Thursday, July 16, 2009

...more court shenanigans

Turns out that story about the lawyer and his shoes is more interesting than I thought. The link I included then links to a Palm Beach newspaper, where we have the following two articles:

It appears that the discussion of the first article about the shoes of the defense attorney gave him the out to claim a mistrial on the basis that he was defamed by the article.

There's a lot going on here. The hand-wavers claim that the issue at hand is the dissemination of information about the case. The writer points out that this information is not private:

"Why? Because the court's are open to the public, and with rare exceptions, what goes on in the courthouse is not subject to whims of trial participants who may or may not want anybody looking over their shoulders."

Anything that's filed in the clerk's office and not marked specifically confidential is public record. The fact that people don't generally know, and that they don't walk down to the courthouse and inspect those public records, does not mean that publishing those records is a bad idea, or that the case "should" be closed before that information is revealed. Public inspection of those records has always been central to the very creation of these local offices, and the fact that it's inconvenient to carry out those inspections is probably a bad thing, not a convenience or a quality to be lauded.
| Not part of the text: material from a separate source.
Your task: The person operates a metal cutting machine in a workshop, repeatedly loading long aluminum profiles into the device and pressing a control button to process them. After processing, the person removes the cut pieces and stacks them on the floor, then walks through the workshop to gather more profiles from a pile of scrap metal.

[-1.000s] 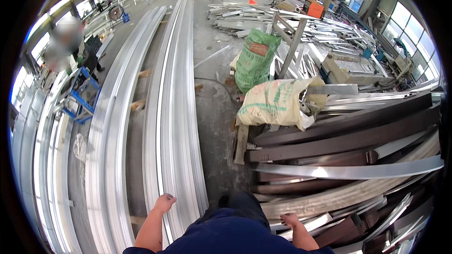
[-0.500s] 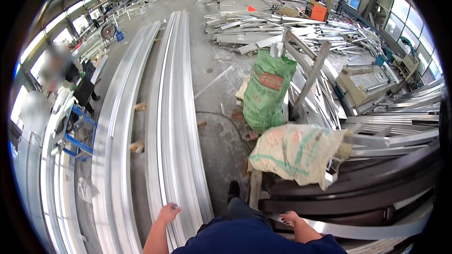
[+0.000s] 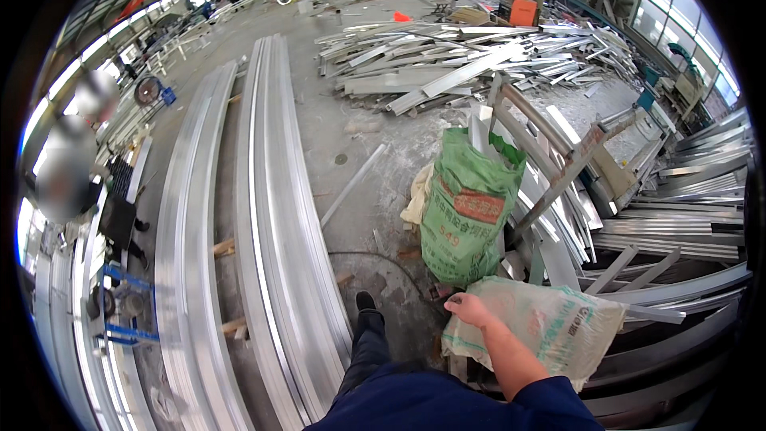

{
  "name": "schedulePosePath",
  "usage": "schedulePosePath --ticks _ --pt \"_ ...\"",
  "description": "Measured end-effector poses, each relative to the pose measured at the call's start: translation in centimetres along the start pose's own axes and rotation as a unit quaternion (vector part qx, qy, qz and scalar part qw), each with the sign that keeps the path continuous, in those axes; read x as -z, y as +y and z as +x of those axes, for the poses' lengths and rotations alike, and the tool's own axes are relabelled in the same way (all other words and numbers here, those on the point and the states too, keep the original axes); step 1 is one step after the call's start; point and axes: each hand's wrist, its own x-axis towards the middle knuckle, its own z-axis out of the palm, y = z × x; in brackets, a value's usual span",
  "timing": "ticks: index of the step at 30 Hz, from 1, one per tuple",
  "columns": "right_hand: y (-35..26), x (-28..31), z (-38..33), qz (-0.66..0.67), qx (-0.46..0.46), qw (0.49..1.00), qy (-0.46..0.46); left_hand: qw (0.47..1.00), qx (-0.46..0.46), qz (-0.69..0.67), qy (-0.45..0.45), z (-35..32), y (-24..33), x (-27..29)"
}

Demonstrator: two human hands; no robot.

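My right hand is over the corner of a whitish woven sack with green print. Its fingers are curled in; what they hold, if anything, is hidden, and I cannot tell whether the hand touches the sack. Just beyond it stands an upright green woven sack, its top gaping with metal offcuts sticking out. My left hand is out of view. One dark shoe is forward on the concrete floor, beside the long silvery metal profiles.
Long metal profiles run away on the left, resting on wood blocks. A large heap of offcuts lies ahead. At right stand a metal frame and stacked profiles. People stand at far left by a blue stand.
My left hand has dropped out of view. My right hand has swung forward over the whitish sack. I have moved forward, so both sacks look nearer, and one foot is further out.
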Motion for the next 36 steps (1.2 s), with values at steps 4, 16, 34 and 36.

There's another claim here, that the writer was wrong to publish anything about the case, and that it was his responsibility to prevent the jurors from seeing the article.

Lastly, I think the writer does a great job of pointing out that the defense attorney was simply using the tools and circumstance available to him to avoid a $2.2 million personal injury verdict. Because he's smart, and that's his job.

I find it hard to believe that the defense attorney would stand behind his assertion of defamation in any other circumstance, given his initial reaction to the writer. Also the fact that this was circulating around the legal community well before the writer posted his article, really leads me to think that the legal community thrives on a false secrecy, and would really prefer court proceedings to be completely confidential to protect themselves.

What would happen if the public at-large inspected these records regularly? I suspect we would have a more accountable legal system, they way it was intended.